Verve Therapeutics (VERV) Barclays 27th Annual Global Healthcare Conference summary

Company overview and technology

• Focused on developing a one-time gene editing therapy for lifelong cholesterol lowering to prevent heart attacks.

• Uses in vivo base editing to turn off cholesterol-raising genes in the liver via a single intravenous infusion.

• Targets include PCSK9, ANGPTL3, and LPA, chosen for strong human genetic validation.

• Chose base editing over standard CRISPR-Cas9 for improved safety, avoiding DNA cuts and potential translocations.

• Technology and delivery platform are designed to be flexible and adaptable.

Lipid nanoparticle (LNP) delivery evolution

• Two products, VERVE-101 and VERVE-102, use the same gene editing cargo but different LNP compositions.

• VERVE-101 showed strong efficacy and durability but had transient liver and platelet lab abnormalities, leading to a study pause.

• VERVE-102 uses a next-gen LNP with a safer ionizable lipid, also used by Intellia, and a proprietary GalNAc ligand for improved liver targeting.

• Preclinical and early clinical data suggest VERVE-102 avoids the lab abnormalities seen with VERVE-101.

• GalNAc addition aims to equalize efficacy in patients with LDL receptor mutations by enabling alternative liver cell entry.

Clinical development and upcoming data

• Phase I study of VERVE-102 is ongoing in HeFH and premature coronary artery disease patients, with data expected in Q2.

• Three dose cohorts (0.3, 0.45, 0.6 mg/kg) are being tested, with at least 10-12 patients and 28 days of follow-up per patient.
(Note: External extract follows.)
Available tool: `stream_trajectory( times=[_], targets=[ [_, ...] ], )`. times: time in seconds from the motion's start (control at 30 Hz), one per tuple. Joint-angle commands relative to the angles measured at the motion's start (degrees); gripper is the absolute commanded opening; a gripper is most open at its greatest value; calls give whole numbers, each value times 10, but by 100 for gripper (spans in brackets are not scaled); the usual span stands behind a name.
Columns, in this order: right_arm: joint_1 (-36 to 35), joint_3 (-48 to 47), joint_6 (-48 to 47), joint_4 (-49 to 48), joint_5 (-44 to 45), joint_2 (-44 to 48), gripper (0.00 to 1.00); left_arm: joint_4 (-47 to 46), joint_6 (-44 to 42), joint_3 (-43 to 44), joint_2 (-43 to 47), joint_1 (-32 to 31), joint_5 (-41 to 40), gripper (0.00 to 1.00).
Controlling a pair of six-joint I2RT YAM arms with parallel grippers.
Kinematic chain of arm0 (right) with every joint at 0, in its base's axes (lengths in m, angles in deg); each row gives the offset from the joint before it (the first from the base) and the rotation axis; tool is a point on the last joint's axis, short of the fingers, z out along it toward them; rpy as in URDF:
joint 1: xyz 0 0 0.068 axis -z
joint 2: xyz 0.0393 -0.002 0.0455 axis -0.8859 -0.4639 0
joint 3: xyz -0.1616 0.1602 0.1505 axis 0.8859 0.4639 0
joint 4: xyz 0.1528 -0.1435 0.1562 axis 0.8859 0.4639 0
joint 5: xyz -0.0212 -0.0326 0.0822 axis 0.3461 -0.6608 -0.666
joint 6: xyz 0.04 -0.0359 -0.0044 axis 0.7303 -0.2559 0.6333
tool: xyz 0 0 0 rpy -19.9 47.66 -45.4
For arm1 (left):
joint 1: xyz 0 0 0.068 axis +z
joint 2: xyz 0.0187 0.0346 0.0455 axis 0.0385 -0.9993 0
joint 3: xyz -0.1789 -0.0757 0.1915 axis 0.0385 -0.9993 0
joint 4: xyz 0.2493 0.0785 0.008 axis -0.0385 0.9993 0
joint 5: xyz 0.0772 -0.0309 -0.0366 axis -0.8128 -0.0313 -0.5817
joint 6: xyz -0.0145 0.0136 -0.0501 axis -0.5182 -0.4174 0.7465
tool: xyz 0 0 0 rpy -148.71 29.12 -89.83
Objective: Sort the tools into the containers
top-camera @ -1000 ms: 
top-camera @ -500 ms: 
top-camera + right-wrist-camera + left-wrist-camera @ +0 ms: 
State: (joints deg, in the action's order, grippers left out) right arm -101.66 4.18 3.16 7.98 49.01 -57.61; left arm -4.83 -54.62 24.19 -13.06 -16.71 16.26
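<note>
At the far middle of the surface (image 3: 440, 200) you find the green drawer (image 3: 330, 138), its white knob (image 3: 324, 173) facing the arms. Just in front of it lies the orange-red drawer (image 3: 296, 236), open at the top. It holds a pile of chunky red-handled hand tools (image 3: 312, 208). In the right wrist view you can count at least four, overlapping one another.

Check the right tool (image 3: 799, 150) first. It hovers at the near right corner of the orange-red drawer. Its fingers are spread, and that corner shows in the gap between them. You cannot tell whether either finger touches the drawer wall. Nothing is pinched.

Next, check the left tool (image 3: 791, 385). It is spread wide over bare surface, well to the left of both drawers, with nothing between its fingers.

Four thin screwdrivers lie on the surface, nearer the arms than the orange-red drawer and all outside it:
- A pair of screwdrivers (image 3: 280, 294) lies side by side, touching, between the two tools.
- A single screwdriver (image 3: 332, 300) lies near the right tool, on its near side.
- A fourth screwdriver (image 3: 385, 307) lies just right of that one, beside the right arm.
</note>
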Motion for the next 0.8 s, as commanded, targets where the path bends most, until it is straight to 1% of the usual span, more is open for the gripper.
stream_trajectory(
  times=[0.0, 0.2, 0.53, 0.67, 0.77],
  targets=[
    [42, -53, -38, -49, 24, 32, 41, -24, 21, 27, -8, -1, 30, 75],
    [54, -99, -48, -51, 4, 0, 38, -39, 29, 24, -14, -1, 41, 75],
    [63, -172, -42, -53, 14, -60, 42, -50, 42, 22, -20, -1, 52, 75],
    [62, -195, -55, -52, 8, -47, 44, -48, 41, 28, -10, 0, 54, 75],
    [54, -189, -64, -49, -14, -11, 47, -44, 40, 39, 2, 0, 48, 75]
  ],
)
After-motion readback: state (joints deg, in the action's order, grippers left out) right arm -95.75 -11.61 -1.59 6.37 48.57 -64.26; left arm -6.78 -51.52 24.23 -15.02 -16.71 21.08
• Safety and efficacy endpoints include LDL and PCSK9 reduction, aiming for inclisiran-like benchmarks (40-50% LDL, 60-70% PCSK9 reduction).

• No treatment-related serious adverse events or significant lab abnormalities observed as of mid-February.

• Dose escalation will continue to a fourth cohort to define maximal effect and safety margin.